(Task to complete) Each line of the data below from the one holding "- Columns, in" to the one holding "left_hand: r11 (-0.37", inclusive, is to be reproduced exactly; no other line belongs in the answer.

(Excerpted records)
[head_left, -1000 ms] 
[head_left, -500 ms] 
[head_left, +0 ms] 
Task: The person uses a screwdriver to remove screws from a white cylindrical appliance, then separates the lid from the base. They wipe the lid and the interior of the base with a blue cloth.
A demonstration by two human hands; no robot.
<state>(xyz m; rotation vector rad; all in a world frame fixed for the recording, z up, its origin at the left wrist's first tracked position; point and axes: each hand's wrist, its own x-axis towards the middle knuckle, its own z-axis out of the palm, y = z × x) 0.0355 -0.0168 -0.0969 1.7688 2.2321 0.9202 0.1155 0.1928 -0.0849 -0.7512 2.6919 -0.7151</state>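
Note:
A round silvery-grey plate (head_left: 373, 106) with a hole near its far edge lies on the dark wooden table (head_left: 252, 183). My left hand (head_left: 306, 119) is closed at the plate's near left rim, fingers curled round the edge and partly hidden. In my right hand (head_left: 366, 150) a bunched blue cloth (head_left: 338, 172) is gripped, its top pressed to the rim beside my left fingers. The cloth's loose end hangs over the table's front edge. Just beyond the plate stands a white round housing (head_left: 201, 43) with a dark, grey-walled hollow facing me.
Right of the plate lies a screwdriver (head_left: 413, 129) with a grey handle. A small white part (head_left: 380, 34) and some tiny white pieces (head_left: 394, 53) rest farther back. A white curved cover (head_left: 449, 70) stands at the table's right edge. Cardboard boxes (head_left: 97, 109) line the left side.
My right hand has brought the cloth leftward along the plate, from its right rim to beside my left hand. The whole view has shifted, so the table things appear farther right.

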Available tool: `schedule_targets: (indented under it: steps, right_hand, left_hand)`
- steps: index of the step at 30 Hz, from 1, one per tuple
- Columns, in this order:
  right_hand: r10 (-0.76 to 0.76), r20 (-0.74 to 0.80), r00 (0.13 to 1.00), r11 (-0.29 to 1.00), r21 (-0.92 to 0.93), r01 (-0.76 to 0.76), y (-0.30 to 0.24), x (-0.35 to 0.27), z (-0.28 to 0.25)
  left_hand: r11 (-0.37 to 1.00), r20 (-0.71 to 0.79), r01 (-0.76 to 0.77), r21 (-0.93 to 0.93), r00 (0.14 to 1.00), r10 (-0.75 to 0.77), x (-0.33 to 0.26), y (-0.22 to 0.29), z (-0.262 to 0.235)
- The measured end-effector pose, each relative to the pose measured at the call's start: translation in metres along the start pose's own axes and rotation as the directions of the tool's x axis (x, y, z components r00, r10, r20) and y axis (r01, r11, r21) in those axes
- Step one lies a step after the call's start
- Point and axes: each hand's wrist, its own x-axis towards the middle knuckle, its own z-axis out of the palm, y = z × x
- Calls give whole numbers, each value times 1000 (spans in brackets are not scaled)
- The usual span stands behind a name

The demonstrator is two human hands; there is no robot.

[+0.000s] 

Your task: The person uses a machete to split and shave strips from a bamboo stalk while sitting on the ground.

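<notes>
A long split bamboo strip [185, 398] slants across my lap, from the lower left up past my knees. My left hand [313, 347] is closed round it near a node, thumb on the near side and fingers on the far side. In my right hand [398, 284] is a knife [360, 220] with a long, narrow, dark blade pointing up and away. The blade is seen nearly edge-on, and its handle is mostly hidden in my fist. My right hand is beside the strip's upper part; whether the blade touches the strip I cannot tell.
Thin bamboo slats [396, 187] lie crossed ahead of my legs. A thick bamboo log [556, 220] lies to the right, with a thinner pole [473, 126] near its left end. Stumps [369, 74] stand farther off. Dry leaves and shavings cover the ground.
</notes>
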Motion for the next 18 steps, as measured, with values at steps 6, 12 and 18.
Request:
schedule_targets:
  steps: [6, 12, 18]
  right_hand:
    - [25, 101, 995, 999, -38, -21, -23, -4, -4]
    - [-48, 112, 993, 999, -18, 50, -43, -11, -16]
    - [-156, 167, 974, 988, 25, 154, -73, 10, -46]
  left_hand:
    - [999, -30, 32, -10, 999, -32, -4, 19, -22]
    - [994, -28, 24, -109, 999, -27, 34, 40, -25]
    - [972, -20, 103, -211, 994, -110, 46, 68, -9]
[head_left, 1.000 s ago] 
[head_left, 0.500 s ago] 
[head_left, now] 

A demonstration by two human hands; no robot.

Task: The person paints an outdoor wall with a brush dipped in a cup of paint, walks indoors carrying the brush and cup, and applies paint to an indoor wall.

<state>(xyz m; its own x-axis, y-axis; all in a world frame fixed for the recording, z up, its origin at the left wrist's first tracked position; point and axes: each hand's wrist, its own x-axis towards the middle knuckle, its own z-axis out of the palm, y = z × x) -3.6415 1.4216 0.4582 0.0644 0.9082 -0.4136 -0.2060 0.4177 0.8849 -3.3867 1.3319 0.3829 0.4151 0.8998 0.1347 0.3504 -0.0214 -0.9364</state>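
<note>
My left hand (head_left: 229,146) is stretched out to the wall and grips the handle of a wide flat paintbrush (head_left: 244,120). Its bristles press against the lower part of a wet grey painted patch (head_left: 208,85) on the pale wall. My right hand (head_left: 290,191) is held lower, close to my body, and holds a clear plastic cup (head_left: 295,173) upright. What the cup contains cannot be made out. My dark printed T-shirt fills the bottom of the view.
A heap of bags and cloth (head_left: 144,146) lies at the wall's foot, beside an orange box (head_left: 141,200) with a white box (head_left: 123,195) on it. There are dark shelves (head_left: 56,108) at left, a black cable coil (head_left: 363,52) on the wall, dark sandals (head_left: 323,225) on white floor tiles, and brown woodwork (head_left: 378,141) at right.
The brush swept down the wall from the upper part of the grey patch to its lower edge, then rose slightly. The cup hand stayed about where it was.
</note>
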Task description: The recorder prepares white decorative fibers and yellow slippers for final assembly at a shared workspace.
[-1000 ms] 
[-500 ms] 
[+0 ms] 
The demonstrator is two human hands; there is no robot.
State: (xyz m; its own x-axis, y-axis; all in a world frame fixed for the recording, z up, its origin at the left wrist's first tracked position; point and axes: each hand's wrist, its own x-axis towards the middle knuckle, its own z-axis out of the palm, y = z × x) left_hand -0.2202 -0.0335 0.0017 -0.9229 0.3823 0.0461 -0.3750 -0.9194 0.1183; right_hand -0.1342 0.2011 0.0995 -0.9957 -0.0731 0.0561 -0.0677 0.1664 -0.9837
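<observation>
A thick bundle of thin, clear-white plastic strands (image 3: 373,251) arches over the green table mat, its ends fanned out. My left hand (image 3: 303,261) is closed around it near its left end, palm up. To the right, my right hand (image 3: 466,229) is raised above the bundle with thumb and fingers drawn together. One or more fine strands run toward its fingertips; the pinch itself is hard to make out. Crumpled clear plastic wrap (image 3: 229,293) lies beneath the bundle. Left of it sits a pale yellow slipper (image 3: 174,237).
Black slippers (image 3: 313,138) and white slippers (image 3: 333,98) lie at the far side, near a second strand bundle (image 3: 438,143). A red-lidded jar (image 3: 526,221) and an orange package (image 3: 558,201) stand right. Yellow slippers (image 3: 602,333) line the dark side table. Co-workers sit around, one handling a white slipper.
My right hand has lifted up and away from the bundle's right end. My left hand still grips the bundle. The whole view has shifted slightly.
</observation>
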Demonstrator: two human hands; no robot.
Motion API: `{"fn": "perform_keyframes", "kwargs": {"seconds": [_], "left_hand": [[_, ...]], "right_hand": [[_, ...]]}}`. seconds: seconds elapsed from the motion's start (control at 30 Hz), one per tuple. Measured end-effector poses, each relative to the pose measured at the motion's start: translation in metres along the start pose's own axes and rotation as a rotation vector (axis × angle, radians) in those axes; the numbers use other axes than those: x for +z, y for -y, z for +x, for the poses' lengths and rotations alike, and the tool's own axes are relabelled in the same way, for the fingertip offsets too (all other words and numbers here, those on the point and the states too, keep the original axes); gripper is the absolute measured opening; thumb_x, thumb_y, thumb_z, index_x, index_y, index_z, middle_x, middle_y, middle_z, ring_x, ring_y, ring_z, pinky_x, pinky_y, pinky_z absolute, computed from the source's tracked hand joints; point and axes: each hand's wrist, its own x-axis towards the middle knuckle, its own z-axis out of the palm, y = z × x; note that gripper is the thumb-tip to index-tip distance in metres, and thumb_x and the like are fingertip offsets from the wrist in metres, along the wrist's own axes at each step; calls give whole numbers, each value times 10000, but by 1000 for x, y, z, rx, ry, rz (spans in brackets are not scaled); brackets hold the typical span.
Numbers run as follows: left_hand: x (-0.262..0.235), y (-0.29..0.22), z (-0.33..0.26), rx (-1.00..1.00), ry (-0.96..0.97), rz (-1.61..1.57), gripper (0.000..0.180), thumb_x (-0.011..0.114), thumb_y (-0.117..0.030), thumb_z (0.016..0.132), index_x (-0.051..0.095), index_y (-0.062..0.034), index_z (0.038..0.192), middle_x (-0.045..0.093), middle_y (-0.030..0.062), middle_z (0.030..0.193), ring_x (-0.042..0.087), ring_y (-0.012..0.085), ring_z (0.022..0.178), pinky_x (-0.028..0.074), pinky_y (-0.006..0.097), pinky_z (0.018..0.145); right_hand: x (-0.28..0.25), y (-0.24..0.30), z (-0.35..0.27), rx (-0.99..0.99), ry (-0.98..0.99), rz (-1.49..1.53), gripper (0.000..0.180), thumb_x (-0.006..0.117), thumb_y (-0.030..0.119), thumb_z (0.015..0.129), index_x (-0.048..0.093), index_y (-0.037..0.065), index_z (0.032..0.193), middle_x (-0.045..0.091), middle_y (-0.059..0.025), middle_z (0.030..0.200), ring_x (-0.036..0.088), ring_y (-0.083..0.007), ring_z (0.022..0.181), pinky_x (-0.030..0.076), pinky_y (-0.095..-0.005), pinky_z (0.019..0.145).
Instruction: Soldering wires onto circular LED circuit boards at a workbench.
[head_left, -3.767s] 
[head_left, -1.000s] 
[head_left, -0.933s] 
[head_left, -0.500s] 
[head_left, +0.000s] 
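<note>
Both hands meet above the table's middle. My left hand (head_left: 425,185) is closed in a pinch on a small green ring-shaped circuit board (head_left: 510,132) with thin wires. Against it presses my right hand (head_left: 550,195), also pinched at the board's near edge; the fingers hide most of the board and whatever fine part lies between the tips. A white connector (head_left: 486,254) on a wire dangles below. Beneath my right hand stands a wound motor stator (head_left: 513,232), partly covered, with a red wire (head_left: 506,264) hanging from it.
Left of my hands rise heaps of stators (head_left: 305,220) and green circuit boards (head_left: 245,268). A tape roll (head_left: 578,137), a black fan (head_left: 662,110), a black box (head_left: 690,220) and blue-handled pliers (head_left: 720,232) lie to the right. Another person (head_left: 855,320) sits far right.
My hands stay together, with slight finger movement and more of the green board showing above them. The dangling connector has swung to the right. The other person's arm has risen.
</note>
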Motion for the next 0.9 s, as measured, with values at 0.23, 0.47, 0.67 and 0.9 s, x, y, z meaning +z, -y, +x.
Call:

(Result)
- Columns, in this order:
  right_hand: r10 (-0.76 to 0.76), r20 (-0.74 to 0.80), r00 (0.13 to 1.00), r11 (-0.29 to 1.00), r21 (-0.92 to 0.93), r01 (-0.76 to 0.76), y (-0.30 to 0.24), x (-0.35 to 0.27), z (-0.28 to 0.25)
  left_hand: r11 (-0.37 to 1.00), r20 (-0.71 to 0.79), r01 (-0.76 to 0.77), r21 (-0.93 to 0.93), r00 (0.14 to 1.00), r10 (-0.75 to 0.77), x (-0.33 to 0.26), y (-0.22 to 0.29), z (-0.262 to 0.235)

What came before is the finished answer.